Há quem possa argumentar que a série tem problemas de paço, mas eu discordo plenamente. A estrutura da história reflecte o seu conteúdo: as crianças Baudelaire estão a tentar resolver o mistério do fogo que matou os seus pais, e a audiência apenas sentirá o que as crianças estão a sentir se ela própria se sentir perdida na história também. A escrita fomenta um sentido de procura, ao pôr as personagens constantemente à beira de uma descoberta, mas que de uma maneira ou doutra essa demanda lhes é arruinada. Apenas com um paço tanto ou quanto lento vamos entender e criar empatia com a frustração destas crianças.
Vemos os Baudelaire a debaterem-se mais e mais sobre o Bem e o Mal. Nestes episódios encontramos vários momentos em que esta dualidade entra em jogo, e se os fins justificam realmente os meios. As personagens sempre vistas como sendo inerentemente boas, cometem actos duvidosos. Estas questões são aprofundadas com o passar do tempo, quando as crianças vão descobrindo que nada é totalmente bom ou totalmente mau, e que até os adultos que são supostos protegerem-nos em crianças se debatem com estas questões.
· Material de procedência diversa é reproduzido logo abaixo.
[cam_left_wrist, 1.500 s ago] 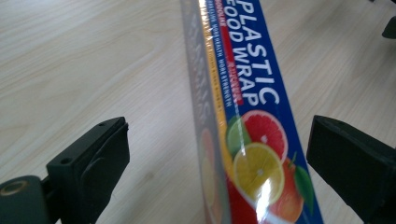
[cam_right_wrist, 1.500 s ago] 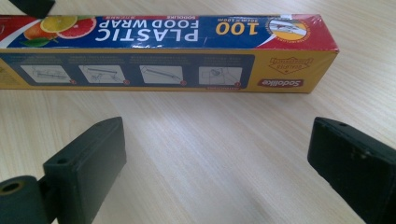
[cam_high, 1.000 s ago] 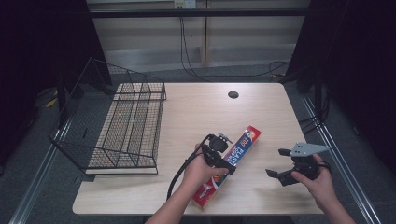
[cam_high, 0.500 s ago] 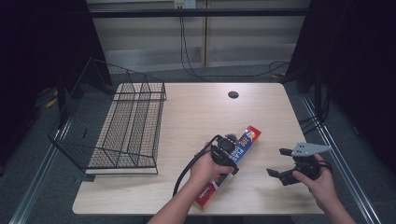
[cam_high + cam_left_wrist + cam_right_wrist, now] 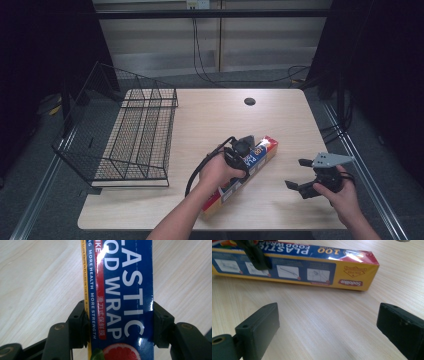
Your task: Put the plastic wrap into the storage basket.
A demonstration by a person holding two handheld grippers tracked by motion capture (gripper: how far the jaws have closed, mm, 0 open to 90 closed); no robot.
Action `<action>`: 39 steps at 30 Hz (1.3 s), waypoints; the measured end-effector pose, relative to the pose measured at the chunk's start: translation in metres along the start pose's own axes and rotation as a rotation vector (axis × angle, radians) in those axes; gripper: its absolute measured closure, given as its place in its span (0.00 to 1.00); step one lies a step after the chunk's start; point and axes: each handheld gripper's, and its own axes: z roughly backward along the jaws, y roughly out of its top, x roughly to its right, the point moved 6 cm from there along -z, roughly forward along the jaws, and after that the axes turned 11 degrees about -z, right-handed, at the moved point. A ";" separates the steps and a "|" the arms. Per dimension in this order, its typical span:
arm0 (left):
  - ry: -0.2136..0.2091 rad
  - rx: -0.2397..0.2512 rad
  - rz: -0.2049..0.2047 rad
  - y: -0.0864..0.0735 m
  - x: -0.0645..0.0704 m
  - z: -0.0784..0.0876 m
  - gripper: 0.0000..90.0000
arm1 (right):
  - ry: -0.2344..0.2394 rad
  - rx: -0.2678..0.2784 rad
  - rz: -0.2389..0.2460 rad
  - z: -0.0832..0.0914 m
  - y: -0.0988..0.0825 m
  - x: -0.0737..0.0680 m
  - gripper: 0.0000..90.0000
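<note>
Long blue-red-yellow cardboard plastic wrap box (image 5: 245, 172) lies diagonal at lower centre of the high view, black wire rack (image 5: 125, 137) at left. Left gripper (image 5: 243, 155) has just closed, pinching the box across its width; lift level. Right gripper (image 5: 303, 176) spread, empty, lower right.

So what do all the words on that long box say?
All on the plastic wrap box:
"ASTIC", "OD WRAP": big white letters on top, cut off at the frame edge.
"MORE HEALTH MORE STRENGTH": small white line beside them.
"100" and "PLASTIC FOOD WRA": along the top edge, upside down.
Red logo on the yellow side: too blurred.
Chinese characters, yellow-strip print, instruction panels: too small.
</note>
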 end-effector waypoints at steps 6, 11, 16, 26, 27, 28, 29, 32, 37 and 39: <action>-0.043 -0.001 0.026 -0.004 -0.006 0.015 0.48 | 0.001 0.002 -0.003 0.000 0.000 0.000 0.05; -0.047 0.005 0.047 -0.007 -0.014 0.033 0.48 | -0.004 0.008 -0.009 0.000 0.001 0.000 0.05; -0.051 0.015 0.057 -0.010 -0.019 0.043 0.48 | -0.001 0.008 -0.005 0.000 0.001 0.000 0.05; -0.037 0.032 0.079 -0.016 -0.031 0.065 0.48 | 0.000 0.007 -0.007 0.000 0.001 0.000 0.05; -0.036 0.030 0.081 -0.016 -0.032 0.068 0.48 | 0.002 0.007 -0.005 0.000 0.000 0.000 0.05; -0.031 0.033 0.089 -0.016 -0.033 0.070 0.48 | 0.000 0.008 -0.003 0.000 0.000 -0.001 0.05; -0.034 0.033 0.079 -0.017 -0.035 0.072 0.48 | 0.000 0.008 -0.003 0.000 0.000 -0.001 0.05; -0.041 0.062 0.103 -0.017 -0.038 0.079 0.48 | 0.002 0.001 0.004 -0.001 0.000 -0.002 0.05; -0.037 0.067 0.119 -0.019 -0.041 0.086 0.48 | -0.002 0.003 0.002 -0.001 0.000 -0.002 0.05; -0.034 0.074 0.128 -0.020 -0.044 0.089 0.48 | -0.002 0.003 0.004 -0.001 0.000 -0.003 0.05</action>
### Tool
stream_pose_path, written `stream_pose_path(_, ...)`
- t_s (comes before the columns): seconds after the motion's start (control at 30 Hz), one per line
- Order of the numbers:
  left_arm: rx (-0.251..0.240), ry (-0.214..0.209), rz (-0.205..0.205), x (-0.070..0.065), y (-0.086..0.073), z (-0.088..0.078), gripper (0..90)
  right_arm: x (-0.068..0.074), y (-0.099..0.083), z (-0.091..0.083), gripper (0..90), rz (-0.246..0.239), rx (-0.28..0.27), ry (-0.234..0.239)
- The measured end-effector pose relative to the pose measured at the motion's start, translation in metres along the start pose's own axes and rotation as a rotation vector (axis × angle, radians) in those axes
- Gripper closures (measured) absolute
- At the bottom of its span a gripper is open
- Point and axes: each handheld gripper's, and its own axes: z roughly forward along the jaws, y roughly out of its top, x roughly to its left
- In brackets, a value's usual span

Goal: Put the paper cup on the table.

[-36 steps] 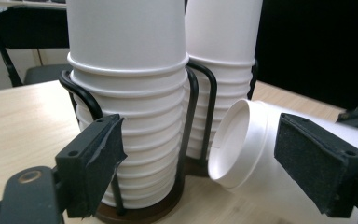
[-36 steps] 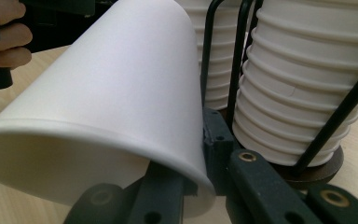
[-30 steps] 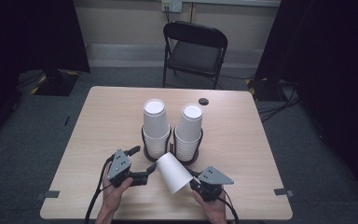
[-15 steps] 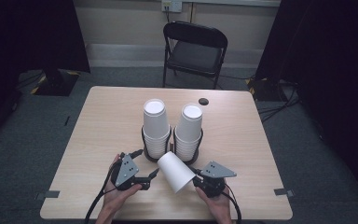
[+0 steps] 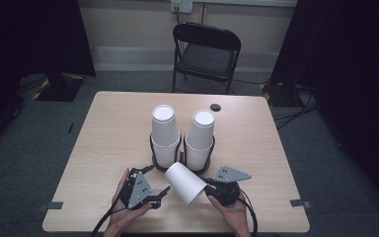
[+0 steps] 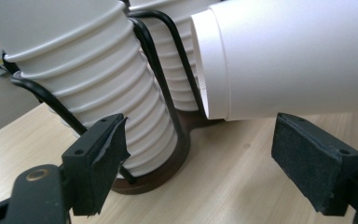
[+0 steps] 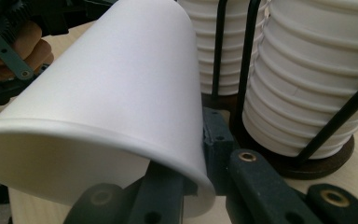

Tirando a escrita apressada do último episódio, por terem compactado uma resolução tão intensa em apenas uma hora, ao invés das habituais duas por livro, a temporada manteve o nível das outras. Todos os cenários góticos e surrealistas foram claramente elaborados por alguém com um conhecimento imenso, não só dos livros, mas da maneira comicamente humilde com que Snicket descreve o ambiente e as redondezas da acção.
Apesar da série ter resolvido uns quantos enigmas inexplicados nos livros, deitando um pouco abaixo o propósito das crianças aceitarem que nem sempre tudo lhes é revelado só porque elas assim o querem, funciona como uma história sem base literária. A inutilidade das figuras autoritárias contrastada com a persistência dos vilões, desequilibra a vida dos Baudelaire's de uma maneira tão consistente e cuidadosamente curada, que uma pessoa não pode deixar de olhar.
Não vale a pena dizer se esta temporada conclui os enredos num embrulho com um laço bonito, ou se os espectadores irão ficar satisfeitos com o que lhes vai ser apresentado. Acho que dá para perceber o que se avizinha com o que escrevi. Mas se o espectador tiver percebido algo que seja da série, entenderá que não é isso que importa, nem é isso que se deve esperar.